Re: [PATCH v2 1/2] VMX: fix VMCS race on context-switch paths

From: Igor Druzhinin <igor.druzhinin@citrix.com>
To: Jan Beulich <JBeulich@suse.com>,
	xen-devel <xen-devel@lists.xenproject.org>
Cc: Sergey Dyasli <sergey.dyasli@citrix.com>,
	Kevin Tian <kevin.tian@intel.com>,
	Andrew Cooper <andrew.cooper3@citrix.com>,
	Anshul Makkar <anshul.makkar@citrix.com>,
	raistlin@linux.it, Jun Nakajima <jun.nakajima@intel.com>
Subject: Re: [PATCH v2 1/2] VMX: fix VMCS race on context-switch paths
Date: Thu, 2 Nov 2017 19:46:56 +0000	[thread overview]
Message-ID: <5ca9f140-a574-a8d0-1231-4ce0aec0e124@citrix.com> (raw)
In-Reply-To: <b24ef6a3-a8f6-7da6-0295-6bc96c0725e8@citrix.com>

On 27/10/17 18:42, Igor Druzhinin wrote:
> On 16/02/17 11:15, Jan Beulich wrote:
>> When __context_switch() is being bypassed during original context
>> switch handling, the vCPU "owning" the VMCS partially loses control of
>> it: It will appear non-running to remote CPUs, and hence their attempt
>> to pause the owning vCPU will have no effect on it (as it already
>> looks to be paused).

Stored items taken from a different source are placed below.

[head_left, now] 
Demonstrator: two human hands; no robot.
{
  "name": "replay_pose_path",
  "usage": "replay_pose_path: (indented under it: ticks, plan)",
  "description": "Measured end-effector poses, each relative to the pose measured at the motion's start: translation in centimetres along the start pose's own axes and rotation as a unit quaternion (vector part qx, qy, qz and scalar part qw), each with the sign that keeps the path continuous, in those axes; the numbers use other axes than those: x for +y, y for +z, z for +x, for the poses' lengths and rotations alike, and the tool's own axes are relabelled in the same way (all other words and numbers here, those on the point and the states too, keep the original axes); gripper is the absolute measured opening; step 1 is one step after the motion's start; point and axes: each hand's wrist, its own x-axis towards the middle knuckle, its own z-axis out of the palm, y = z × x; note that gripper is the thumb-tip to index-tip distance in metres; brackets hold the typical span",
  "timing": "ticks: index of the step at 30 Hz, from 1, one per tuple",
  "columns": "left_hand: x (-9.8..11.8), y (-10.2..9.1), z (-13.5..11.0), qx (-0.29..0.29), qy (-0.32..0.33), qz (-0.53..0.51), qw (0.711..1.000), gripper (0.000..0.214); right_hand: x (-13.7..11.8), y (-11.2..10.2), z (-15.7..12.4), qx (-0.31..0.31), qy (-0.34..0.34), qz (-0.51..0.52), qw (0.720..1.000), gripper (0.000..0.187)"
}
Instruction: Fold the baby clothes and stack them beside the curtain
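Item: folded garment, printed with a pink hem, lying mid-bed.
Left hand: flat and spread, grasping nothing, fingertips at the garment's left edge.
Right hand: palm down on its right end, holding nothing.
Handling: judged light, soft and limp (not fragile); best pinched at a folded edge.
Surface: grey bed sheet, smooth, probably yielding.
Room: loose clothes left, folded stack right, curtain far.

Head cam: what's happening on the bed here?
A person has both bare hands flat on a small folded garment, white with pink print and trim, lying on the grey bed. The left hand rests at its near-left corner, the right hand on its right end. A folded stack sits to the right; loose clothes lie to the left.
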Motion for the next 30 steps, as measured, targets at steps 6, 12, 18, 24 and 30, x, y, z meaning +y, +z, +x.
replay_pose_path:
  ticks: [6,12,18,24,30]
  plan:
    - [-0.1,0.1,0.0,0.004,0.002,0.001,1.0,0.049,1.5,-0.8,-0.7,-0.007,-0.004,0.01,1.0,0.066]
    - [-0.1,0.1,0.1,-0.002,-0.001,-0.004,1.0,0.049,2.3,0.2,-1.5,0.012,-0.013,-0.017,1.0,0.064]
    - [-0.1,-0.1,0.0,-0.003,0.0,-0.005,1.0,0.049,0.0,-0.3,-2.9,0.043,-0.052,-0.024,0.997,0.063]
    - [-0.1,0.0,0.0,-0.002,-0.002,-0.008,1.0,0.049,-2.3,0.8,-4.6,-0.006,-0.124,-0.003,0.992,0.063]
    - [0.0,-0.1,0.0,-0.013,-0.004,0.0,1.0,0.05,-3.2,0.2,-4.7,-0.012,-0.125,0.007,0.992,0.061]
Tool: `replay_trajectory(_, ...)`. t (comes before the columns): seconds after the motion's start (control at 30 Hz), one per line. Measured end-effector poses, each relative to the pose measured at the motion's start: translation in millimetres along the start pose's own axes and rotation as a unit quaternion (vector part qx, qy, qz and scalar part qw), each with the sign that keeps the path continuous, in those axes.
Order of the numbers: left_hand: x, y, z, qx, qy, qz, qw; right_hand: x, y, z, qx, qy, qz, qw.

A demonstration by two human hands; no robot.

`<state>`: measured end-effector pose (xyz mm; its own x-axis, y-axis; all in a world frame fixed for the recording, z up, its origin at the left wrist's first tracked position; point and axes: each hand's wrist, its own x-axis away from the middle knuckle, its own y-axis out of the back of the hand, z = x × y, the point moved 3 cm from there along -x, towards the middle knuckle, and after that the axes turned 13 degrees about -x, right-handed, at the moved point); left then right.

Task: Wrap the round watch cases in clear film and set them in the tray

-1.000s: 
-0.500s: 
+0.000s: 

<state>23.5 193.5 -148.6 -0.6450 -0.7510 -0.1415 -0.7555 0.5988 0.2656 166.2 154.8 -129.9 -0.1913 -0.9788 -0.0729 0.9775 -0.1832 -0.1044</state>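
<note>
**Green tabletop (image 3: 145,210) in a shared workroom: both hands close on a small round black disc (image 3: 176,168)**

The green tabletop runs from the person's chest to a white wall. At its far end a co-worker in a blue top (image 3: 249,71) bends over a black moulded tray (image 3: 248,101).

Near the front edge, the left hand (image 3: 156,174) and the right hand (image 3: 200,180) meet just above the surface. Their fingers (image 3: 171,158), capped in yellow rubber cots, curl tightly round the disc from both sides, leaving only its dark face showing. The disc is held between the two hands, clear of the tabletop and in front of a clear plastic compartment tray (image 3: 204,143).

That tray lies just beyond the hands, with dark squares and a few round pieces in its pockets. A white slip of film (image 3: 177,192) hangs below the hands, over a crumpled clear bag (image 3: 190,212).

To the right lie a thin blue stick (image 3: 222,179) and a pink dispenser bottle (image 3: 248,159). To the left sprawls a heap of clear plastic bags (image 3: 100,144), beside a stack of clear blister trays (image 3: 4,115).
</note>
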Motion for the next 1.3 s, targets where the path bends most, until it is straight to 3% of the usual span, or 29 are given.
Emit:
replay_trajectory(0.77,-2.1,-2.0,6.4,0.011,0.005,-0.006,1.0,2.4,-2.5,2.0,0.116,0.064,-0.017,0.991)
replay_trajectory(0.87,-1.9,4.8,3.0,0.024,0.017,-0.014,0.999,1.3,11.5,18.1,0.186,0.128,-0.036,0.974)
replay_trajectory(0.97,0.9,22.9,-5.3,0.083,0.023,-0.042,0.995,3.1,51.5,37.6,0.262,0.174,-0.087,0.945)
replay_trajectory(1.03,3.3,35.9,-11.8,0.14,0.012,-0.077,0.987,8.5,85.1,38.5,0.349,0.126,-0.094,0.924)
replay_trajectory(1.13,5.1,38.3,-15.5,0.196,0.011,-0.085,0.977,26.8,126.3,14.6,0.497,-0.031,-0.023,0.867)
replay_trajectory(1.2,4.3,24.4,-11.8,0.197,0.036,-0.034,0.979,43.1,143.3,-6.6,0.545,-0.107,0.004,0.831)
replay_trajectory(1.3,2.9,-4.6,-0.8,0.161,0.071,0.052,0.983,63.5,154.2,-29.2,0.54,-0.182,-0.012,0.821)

At the same time the "owning" CPU will re-enable
>> interrupts eventually (the lastest when entering the idle loop) and
>> hence becomes subject to IPIs from other CPUs requesting access to the
>> VMCS. As a result, when __context_switch() finally gets run, the CPU
>> may no longer have the VMCS loaded, and hence any accesses to it would
>> fail. Hence we may need to re-load the VMCS in vmx_ctxt_switch_from().
>>
>> Similarly, when __context_switch() is being bypassed also on the second
>> (switch-in) path, VMCS ownership may have been lost and hence needs
>> re-establishing. Since there's no existing hook to put this in, add a
>> new one.
>>
>> Reported-by: Kevin Mayer <Kevin.Mayer@gdata.de>
>> Reported-by: Anshul Makkar <anshul.makkar@citrix.com>
>> Signed-off-by: Jan Beulich <jbeulich@suse.com>
>> ---
>> v2: Drop the spin loop from vmx_vmc_reload(). Use the function in
>>     vmx_do_resume() instead of open coding it there (requiring the
>>     ASSERT()s to be adjusted/dropped). Drop the new
>>     ->ctxt_switch_same() hook.
>>
>> --- a/xen/arch/x86/hvm/vmx/vmcs.c
>> +++ b/xen/arch/x86/hvm/vmx/vmcs.c
>> @@ -552,6 +552,20 @@ static void vmx_load_vmcs(struct vcpu *v
>>      local_irq_restore(flags);
>>  }
>>  
>> +void vmx_vmcs_reload(struct vcpu *v)
>> +{
>> +    /*
>> +     * As we may be running with interrupts disabled, we can't acquire
>> +     * v->arch.hvm_vmx.vmcs_lock here. However, with interrupts disabled
>> +     * the VMCS can't be taken away from us anymore if we still own it.
>> +     */
>> +    ASSERT(v->is_running || !local_irq_is_enabled());
>> +    if ( v->arch.hvm_vmx.vmcs_pa == this_cpu(current_vmcs) )
>> +        return;
>> +
>> +    vmx_load_vmcs(v);
>> +}
>> +
>>  int vmx_cpu_up_prepare(unsigned int cpu)
>>  {
>>      /*
>> @@ -1678,10 +1692,7 @@ void vmx_do_resume(struct vcpu *v)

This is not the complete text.